Muhsin Zahra J, Qahwaji Rami, Ghafir Ibrahim, AlShawabkeh Mo'ath, Al Bdour Muawyah, AlRyalat Saif, Al-Taee Majid
Faculty of Engineering and Digital Technologies, University of Bradford, Bradford, UK.
Department of Special Surgery, Faculty of Medicine, The Hashemite University, Zarqa, Jordan.
Comput Biol Med. 2025 Sep;195:110568. doi: 10.1016/j.compbiomed.2025.110568. Epub 2025 Jun 25.
Accurate staging of keratoconus (KC) is crucial for timely intervention and improving patient quality of life. Unlike prior studies that relied on traditional base machine learning (ML) models, this paper proposes a more advanced two-stage ensemble learning model, designed to automate KC severity staging and track disease progression with improved performance.

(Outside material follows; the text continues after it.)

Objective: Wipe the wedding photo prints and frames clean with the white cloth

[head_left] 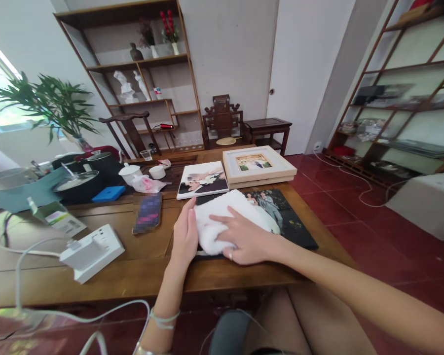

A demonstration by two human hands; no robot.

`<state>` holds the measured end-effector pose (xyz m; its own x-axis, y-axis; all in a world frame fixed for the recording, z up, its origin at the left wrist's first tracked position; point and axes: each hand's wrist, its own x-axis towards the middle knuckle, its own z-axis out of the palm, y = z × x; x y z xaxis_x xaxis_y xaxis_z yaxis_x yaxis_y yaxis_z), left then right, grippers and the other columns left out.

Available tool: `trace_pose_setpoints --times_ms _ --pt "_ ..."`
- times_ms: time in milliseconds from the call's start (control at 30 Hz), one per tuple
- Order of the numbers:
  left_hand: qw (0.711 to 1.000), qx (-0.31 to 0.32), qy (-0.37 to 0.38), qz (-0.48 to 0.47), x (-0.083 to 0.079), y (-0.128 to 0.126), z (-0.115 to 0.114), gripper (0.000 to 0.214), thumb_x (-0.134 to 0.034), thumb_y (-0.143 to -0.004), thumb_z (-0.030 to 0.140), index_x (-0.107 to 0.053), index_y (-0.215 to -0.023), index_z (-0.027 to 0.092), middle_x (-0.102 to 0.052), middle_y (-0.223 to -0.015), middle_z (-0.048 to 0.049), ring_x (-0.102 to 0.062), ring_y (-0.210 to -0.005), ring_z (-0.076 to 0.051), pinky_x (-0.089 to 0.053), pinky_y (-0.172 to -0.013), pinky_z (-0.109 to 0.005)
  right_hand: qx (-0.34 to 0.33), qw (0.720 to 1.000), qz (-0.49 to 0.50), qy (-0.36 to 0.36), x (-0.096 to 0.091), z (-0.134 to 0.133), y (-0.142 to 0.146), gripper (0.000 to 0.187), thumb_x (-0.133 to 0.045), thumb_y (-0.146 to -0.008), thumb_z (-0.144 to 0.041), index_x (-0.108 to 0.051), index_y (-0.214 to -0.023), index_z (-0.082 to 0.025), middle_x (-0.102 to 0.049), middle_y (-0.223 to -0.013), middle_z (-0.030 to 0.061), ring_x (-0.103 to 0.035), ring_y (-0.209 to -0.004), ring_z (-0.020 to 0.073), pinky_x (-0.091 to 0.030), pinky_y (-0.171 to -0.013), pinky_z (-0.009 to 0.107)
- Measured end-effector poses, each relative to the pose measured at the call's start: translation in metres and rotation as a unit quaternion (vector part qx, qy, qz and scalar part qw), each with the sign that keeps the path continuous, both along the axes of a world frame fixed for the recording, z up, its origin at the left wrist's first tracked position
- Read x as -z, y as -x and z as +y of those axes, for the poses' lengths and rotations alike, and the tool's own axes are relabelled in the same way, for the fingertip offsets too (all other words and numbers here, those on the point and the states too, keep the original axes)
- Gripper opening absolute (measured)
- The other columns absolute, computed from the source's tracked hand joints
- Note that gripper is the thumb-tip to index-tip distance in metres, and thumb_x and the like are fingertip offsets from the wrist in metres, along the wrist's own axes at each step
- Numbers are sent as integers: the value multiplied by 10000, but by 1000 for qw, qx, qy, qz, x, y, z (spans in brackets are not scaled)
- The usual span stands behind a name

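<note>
A fluffy white towel lies bunched on a dark photo panel at the table's front edge. My right hand, with a ring on one finger, presses down on the towel, its fingers curled into the folds. Along the panel's left side my left hand rests with fingers straight and close together, against the towel and the panel's edge. The towel covers the panel's left part; a printed couple shows on the uncovered part.
Behind are a white-edged photo panel and a framed photo. To the left lie a phone, a blue box, a white power strip with a cable, a teapot and a cup.
</note>
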<state>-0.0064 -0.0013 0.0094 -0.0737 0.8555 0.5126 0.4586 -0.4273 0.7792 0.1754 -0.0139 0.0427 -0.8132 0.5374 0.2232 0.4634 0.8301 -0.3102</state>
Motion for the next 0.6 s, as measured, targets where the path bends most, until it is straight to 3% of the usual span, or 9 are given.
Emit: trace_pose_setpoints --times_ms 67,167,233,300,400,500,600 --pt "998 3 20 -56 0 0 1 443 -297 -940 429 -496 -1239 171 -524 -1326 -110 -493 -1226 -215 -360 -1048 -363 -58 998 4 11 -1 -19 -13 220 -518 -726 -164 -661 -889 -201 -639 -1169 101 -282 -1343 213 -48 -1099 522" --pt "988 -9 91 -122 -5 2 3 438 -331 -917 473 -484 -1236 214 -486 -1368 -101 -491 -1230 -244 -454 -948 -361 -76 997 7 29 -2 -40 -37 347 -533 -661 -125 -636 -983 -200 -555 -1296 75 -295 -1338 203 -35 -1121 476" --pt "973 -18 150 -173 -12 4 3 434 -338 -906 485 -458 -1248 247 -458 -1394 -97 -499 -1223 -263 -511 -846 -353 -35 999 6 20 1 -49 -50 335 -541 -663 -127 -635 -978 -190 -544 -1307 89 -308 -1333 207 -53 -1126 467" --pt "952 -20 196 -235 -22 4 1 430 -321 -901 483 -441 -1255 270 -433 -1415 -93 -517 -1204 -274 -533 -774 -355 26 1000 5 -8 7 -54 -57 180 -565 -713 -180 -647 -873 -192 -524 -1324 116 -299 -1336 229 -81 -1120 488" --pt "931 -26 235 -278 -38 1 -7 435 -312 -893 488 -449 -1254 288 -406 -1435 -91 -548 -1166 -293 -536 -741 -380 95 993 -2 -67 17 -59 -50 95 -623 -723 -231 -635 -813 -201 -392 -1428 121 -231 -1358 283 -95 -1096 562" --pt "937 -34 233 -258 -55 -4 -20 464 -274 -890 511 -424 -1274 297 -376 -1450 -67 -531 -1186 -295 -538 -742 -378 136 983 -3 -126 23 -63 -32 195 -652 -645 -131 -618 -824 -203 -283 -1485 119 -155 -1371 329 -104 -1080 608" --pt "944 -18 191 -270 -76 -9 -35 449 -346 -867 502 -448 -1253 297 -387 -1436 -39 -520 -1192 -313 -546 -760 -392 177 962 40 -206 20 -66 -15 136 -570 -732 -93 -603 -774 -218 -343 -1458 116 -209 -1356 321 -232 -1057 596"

A clinical dataset collected from Pentacam corneal tomography devices serves as a comprehensive source of corneal data. Following extensive pre-processing, key Pentacam indices strongly correlated with KC severity staging are identified and clinically validated through a rigorous feature selection process. These selected indices are used to train, validate and optimize a two-stage ensemble learner that combines the strengths of four top-performing base ML models-Random Forest (RF), Gradient Boost (GB), Decision Tree (DT), and Support Vector Machine (SVM)-for KC severity staging. Three of these base learners are stacked to leverage their complementary strengths, with their predictions aggregated into a new feature matrix. This matrix is then passed as input to the fourth model, a meta-classifier, which generates the final KC staging results.

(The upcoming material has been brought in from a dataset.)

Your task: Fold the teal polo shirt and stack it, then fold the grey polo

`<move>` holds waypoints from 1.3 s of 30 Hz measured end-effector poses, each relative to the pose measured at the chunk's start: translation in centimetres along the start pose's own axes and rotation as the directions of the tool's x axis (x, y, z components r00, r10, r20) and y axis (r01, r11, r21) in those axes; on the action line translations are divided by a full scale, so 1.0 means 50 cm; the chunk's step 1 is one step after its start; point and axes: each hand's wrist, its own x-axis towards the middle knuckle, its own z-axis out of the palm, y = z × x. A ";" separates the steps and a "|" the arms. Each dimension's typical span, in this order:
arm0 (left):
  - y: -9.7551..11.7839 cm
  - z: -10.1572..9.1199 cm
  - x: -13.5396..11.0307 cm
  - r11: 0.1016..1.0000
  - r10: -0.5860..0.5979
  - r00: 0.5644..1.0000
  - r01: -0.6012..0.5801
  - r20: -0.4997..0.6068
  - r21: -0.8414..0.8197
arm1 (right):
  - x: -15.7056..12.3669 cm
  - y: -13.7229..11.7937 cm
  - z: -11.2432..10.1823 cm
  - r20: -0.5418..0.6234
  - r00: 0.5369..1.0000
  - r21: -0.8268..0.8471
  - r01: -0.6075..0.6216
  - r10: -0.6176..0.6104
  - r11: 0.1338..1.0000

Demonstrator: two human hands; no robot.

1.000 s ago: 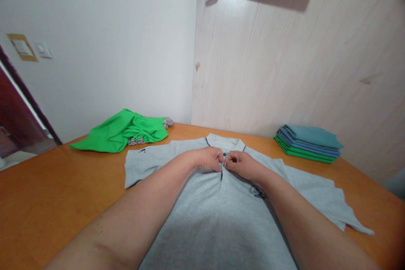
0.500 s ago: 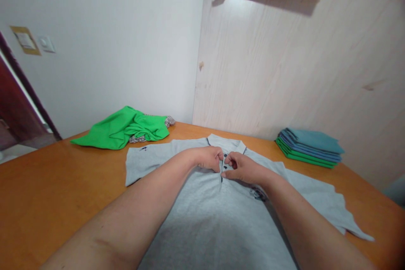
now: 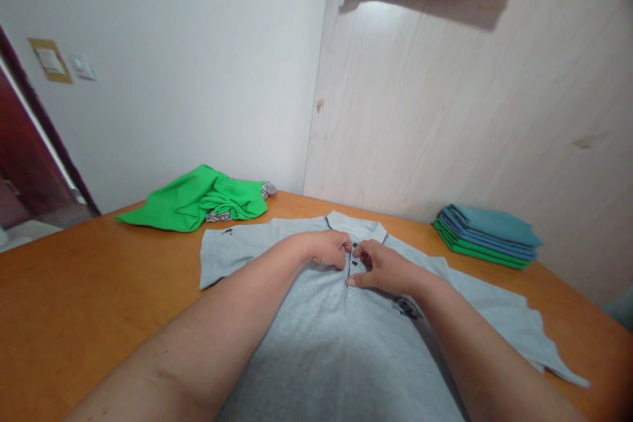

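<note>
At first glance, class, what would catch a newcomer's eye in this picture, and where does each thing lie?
A grey polo shirt lies spread flat across the orange table, with the left hand and right hand pinching its button placket just below the collar. A crumpled bright green garment sits at the far left, and a neat stack of folded blue and green shirts at the far right.

grey polo shirt (image 3: 336, 336) lies flat, front up, collar away, on the table.
</note>
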 end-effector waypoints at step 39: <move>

Experimental evaluation of the proposed ensemble learner achieved superior performance compared to previous studies. This approach achieved an overall validation accuracy of 99.41 %, a precision of 99.43 %, and a sensitivity of 99.41 %. The F1 and F2 scores were 99.42 % and 99.41 %, respectively. The classification quality, measured by Matthew's Correlation Coefficient, also attained a value of 0.993. Additionally, the model was evaluated on 100 previously unseen test samples, which were entirely excluded from training and cross-validation. It achieved an accuracy of 99 %, demonstrating exceptional consistency, robustness, and generalizability in distinguishing among the distinct stages of KC severity (0-4).
The proposed model, developed in collaboration with clinicians, provides a robust foundation for creating a reliable and practical diagnostic tool to detect KC severity stages, track disease progression over time, and evaluate the effectiveness of specific treatments.
圆锥角膜(KC)的准确分期对于及时干预和提高患者生活质量至关重要。与以往依赖传统基础机器学习(ML)模型的研究不同,本文提出了一种更先进的两阶段集成学习模型,旨在自动进行KC严重程度分期并跟踪疾病进展,且性能有所提升。
从Pentacam角膜断层扫描设备收集的临床数据集是角膜数据的全面来源。经过广泛的预处理后,识别出与KC严重程度分期密切相关的关键Pentacam指标,并通过严格的特征选择过程进行临床验证。这些选定的指标用于训练、验证和优化一个两阶段集成学习器,该学习器结合了四个表现最佳的基础ML模型——随机森林(RF)、梯度提升(GB)、决策树(DT)和支持向量机(SVM)——的优势,用于KC严重程度分期。其中三个基础学习器进行堆叠以利用它们的互补优势,它们的预测结果汇总成一个新的特征矩阵。然后将该矩阵作为输入传递给第四个模型,即元分类器,它生成最终的KC分期结果。
与先前的研究相比,对所提出的集成学习器进行的实验评估取得了卓越的性能。该方法的总体验证准确率为99.41%,精确率为99.43%,灵敏度为99.41%。F1和F2分数分别为99.42%和99.41%。通过马修斯相关系数衡量的分类质量也达到了0.993。此外,该模型在100个先前未见过的测试样本上进行了评估,这些样本完全排除在训练和交叉验证之外。它的准确率达到了99%,在区分KC严重程度的不同阶段(0 - 4)时表现出了卓越的一致性、稳健性和泛化能力。
与临床医生合作开发的所提出的模型为创建一个可靠且实用的诊断工具奠定了坚实基础,该工具可检测KC严重程度阶段、跟踪疾病随时间的进展并评估特定治疗的有效性。